This study presents procedures for assessing the redesign of ultrasound transducers. Wrist movements were recorded using electrogoniometers. Perceptions of discomfort and acceptability of the new transducers were evaluated. The assessment was performed in two phases: (1) design of the product and an initial evaluation of movements during simulated activity with one mock-up and with two commercially available transducers; (2) project review and the development and evaluation of new mock-ups (2 and 3) by non-experienced subjects, and subjective assessment of all the mock-ups and commercial transducers by non-experienced subjects and trained physicians. First mock-up did not present improvements regarding the wrist movements and the time spent within safe amplitudes. The project review resulted in two new mock-ups that led to lower average amplitudes of movements (p⩽0.05) and more time spent within safe amplitudes. Thus, the application of quantitative (recording movements) and subjective (perceptions of discomfort and acceptability) approaches allowed for subsequent redesigns of the transducers that led to improvement of the product under evaluation.
Relevance to Industry
Systematic assessment methodology can be used for safer and more comfortable products. New designs of diagnostic ultrasound transducers are proposed in this study.
The advent of new technologies resulted in more precise medical ultrasonographic diagnostics. As a matter of consequence, there was an expressive increase in the number of examinations performed (Vanderpool et al., 1993). However, the technical enhancement in image resolution occurring in ultrasonography in the last two decades was not followed by ergonomic improvements in the equipment. Consequently, the massive use of poorly designed equipment has been strongly related to musculoskeletal problems among physicians working with ultrasound.
In the United States, Vanderpool et al. (1993), Necas (1996), Smith et al. (1997) and McCulloch et al. (2002) identified associations between the occupational activities of ultrasonographers and high rates of musculoskeletal symptoms, particularly in the regions of the shoulder and wrist. Studies associating these activities with work-related musculoskeletal disorders (WRMD) have also been conducted in Canada (Wihlidal and Kumar, 1997; Russo et al., 2002), Israel (Schoenfeld et al., 1999), Italy (Magnavita et al., 1999), United Kingdom (Ransom, 2002) and Brazil (Barbosa and Gil Coury, 2003). These studies, based on self-reported questionnaires, presented high rates (63–85%) of symptomatic workers. Among the main problems reported by these professionals are the static posture, particularly of the trunk and upper limbs, repetitive movements, and awkward postures during the handling of the transducer (Wihlidal and Kumar, 1997). High average amplitudes of wrist movements (27° of extension) and high repetition rates (22–53 movements/min) have also been measured in ultrasound examinations (Barbosa and Gil Coury, 2004).
According to Hedge (1998), better design of manual instruments can minimize extreme postures and maximize neutral postures. According to this author, neutral extension and flexion movements of the wrist are those kept below 15°. For ulnar and radial deviation movements, Palmer et al. (1985) suggested that the functional amplitudes should be 15° and 10°, respectively. For pronation and supination movements, McAtameny and Corlett (1993) proposed ranges up to 45°, i.e. half of the total amplitude (90°). Therefore, wrist movements within these limits might be considered safe and, beyond these limits, they should be considered critical.
The ergonomic evaluation of products can also benefit from the analysis of perception parameters (Borg, 1998).
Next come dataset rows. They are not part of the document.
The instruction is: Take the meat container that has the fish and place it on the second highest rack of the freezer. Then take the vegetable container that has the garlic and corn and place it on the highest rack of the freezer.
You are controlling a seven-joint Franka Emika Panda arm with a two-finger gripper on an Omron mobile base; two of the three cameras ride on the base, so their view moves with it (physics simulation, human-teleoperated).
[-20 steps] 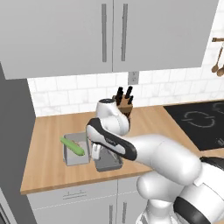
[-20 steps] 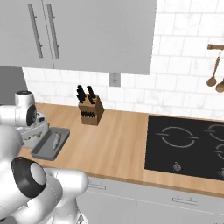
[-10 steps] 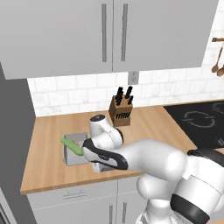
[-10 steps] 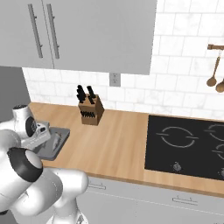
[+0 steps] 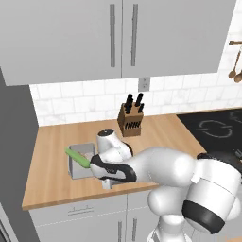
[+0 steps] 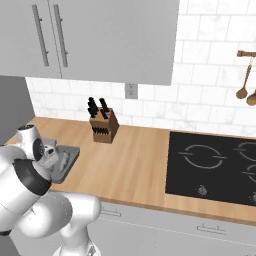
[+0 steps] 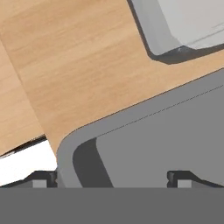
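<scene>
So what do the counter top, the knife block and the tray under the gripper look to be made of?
Counter top: light wood with a visible grain, matte finish. Knife block: darker brown wood, holding black-handled knives. Meat container: smooth, uniform dark grey with rounded corners and no grain; plastic or coated metal, the render leaves that open. The gripper sits open astride its rim.

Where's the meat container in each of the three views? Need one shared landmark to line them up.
Left base view: meat container low and left of centre, mostly behind the arm, right of the vegetable container.
Right base view: far left, behind the arm.
Hand view: dark-grey corner in the lower half, between the fingertips.
Shared landmark: knife block in both base views.
</scene>
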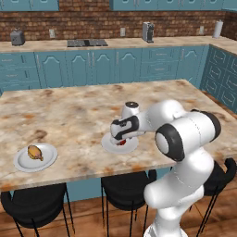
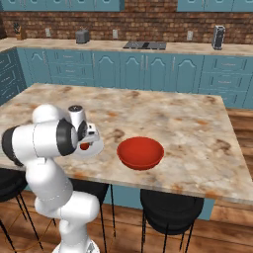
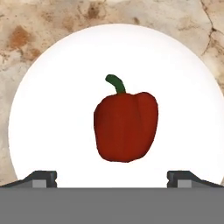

Through perception scales, the positive attributes (for example, comfort and acceptability) or negative attributes (for example, discomfort and unacceptability), can be satisfactorily evaluated.
The redesign of hand tools aiming at comfort and efficiency has been evaluated through different methods. Objective measurements, such as force (Pävinen and Heinimaa, 2003) and myoelectric activity recordings (Li, 2002) have been successfully used to improve the design of hand tools. Also, subjective measurements as usability tests (Motamedzade et al., 2007) and subjective responses (Li, 2002) have been applied to evaluate redesign interventions. Considering that objective and subjective measurements can provide complementary aspects to maximize the evaluation, the aim of this study was to assess the ergonomic design of ultrasound transducers, by means of electrogoniometric recordings of wrist movements and the perceptions of acceptability and discomfort during simulated breast ultrasound examinations.